→ **DATA SHOWN**:
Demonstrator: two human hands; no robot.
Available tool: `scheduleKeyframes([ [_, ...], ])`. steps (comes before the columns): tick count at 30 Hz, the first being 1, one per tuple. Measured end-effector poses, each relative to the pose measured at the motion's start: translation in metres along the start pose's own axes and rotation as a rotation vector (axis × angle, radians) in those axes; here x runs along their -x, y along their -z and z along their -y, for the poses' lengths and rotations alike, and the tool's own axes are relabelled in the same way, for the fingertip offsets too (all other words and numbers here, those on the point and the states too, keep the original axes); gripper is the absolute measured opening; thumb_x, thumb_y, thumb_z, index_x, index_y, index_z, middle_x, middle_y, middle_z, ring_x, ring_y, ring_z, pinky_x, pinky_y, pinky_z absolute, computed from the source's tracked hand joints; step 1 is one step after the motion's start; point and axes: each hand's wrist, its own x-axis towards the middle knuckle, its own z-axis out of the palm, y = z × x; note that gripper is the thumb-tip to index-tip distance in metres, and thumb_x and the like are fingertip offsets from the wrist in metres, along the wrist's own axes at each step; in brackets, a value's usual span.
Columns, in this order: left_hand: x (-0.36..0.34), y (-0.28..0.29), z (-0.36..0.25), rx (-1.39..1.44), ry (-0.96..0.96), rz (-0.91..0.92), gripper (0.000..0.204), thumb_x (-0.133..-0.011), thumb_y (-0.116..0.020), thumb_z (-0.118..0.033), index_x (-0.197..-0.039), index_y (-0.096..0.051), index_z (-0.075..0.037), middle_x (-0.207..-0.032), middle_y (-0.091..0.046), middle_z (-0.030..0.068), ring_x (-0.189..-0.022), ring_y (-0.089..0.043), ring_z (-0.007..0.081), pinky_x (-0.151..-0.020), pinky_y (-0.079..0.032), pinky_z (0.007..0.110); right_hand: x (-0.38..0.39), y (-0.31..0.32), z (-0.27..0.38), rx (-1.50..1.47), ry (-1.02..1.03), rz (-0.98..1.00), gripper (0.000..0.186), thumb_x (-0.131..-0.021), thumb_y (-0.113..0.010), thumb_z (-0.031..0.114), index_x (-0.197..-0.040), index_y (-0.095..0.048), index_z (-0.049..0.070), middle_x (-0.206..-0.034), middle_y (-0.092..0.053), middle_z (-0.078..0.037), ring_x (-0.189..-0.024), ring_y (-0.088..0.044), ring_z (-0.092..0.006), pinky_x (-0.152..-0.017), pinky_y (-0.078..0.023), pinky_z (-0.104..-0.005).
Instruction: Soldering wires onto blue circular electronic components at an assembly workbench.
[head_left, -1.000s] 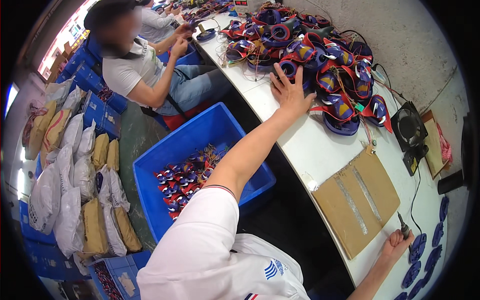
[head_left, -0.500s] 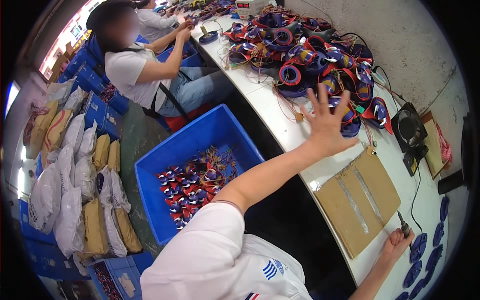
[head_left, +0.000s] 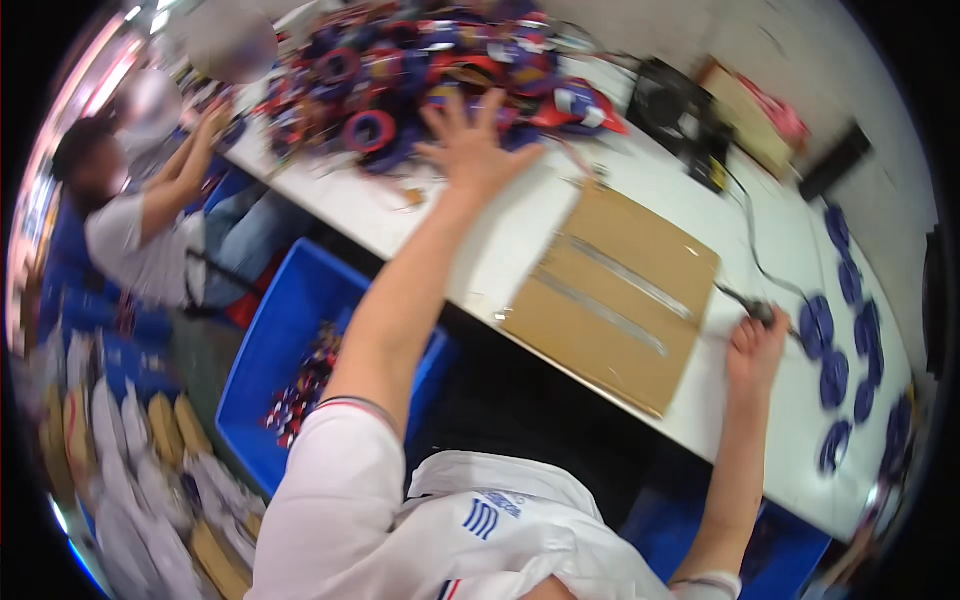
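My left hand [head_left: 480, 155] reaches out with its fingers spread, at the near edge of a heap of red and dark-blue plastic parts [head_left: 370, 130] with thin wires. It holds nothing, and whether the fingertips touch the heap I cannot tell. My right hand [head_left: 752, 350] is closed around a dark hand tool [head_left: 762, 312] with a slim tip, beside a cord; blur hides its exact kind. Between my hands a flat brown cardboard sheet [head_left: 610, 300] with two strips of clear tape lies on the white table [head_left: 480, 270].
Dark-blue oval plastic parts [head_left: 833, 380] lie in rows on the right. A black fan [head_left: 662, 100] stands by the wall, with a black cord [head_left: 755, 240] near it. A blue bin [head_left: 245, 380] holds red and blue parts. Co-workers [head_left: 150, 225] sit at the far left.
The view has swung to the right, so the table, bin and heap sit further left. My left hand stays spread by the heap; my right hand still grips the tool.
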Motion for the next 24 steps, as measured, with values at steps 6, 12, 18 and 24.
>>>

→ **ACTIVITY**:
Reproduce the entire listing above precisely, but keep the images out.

→ **SOLUTION TO THE PROBLEM**:
Demonstrator: two human hands; no robot.
Available tool: `scheduleKeyframes([ [_, ...], ])`. steps (comes before the columns): tick count at 30 Hz, the first being 1, one per tuple. Measured end-effector poses, each relative to the pose measured at the motion's start: translation in metres along the start pose's own axes and rotation as a rotation vector (axis × angle, radians) in those axes; here x runs along their -x, y along their -z and z along their -y, for the poses' lengths and rotations alike, and the tool's own axes are relabelled in the same way, for the fingertip offsets too (all other words and numbers here, those on the point and the states too, keep the original axes); gripper is the absolute measured opening; thumb_x, thumb_y, thumb_z, index_x, index_y, index_z, middle_x, middle_y, middle_z, ring_x, ring_y, ring_z, pinky_x, pinky_y, pinky_z absolute, computed from the source's tracked hand joints; step 1 is one step after the motion's start; point and axes: each hand's wrist, its own x-axis towards the middle knuckle, its own z-axis out of the palm, y = z × x; note that gripper is the thumb-tip to index-tip distance in metres, and thumb_x and the like are fingertip offsets from the wrist in metres, along the wrist's own axes at each step; in brackets, a value's usual span.
Columns, in this order: left_hand: x (-0.36..0.34), y (-0.28..0.29), z (-0.36..0.25), rx (-1.39..1.44), ry (-0.96..0.96), rz (-0.91..0.92), gripper (0.000..0.204), thumb_x (-0.133..-0.011), thumb_y (-0.116..0.020), thumb_z (-0.118..0.033), index_x (-0.197..-0.039), index_y (-0.096..0.051), index_z (-0.075..0.037), middle_x (-0.207..-0.032), middle_y (-0.091..0.046), middle_z (-0.030..0.068), ring_x (-0.189..-0.022), ring_y (-0.089..0.043), ring_z (-0.007..0.081), pinky_x (-0.151..-0.020), pinky_y (-0.079..0.032), pinky_z (0.007..0.110); right_hand: x (-0.38..0.39), y (-0.31..0.32), z (-0.27..0.38), rx (-1.50..1.47), ry (-1.02..1.03), rz (-0.98..1.00), gripper (0.000..0.186), thumb_x (-0.131..-0.021), thumb_y (-0.113..0.010), thumb_z (-0.031..0.114), index_x (-0.197..-0.040), index_y (-0.095..0.048), index_z (-0.049..0.070), middle_x (-0.206..-0.034), middle_y (-0.092..0.053), middle_z (-0.078..0.037), ring_x (-0.189..-0.024), ring_y (-0.088..0.044), ring_z (-0.092..0.006), pinky_x (-0.152..-0.017), pinky_y (-0.078..0.023), pinky_z (-0.104..-0.005).
Instruction: Soldering wires onto blue circular electronic components at an assembly workbench.
[head_left, -1.000s] 
[head_left, -0.500s] 
[head_left, +0.000s] 
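My left hand [head_left: 480, 155] reaches out with its fingers spread, at the near edge of a heap of red and dark-blue plastic parts [head_left: 370, 130] with thin wires. It holds nothing, and whether the fingertips touch the heap I cannot tell. My right hand [head_left: 752, 350] is closed around a dark hand tool [head_left: 762, 312] with a slim tip, beside a cord; blur hides its exact kind. Between my hands a flat brown cardboard sheet [head_left: 610, 300] with two strips of clear tape lies on the white table [head_left: 480, 270].
Dark-blue oval plastic parts [head_left: 833, 380] lie in rows on the right. A black fan [head_left: 662, 100] stands by the wall, with a black cord [head_left: 755, 240] near it. A blue bin [head_left: 245, 380] holds red and blue parts. Co-workers [head_left: 150, 225] sit at the far left.
The view has swung to the right, so the table, bin and heap sit further left. My left hand stays spread by the heap; my right hand still grips the tool.
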Motion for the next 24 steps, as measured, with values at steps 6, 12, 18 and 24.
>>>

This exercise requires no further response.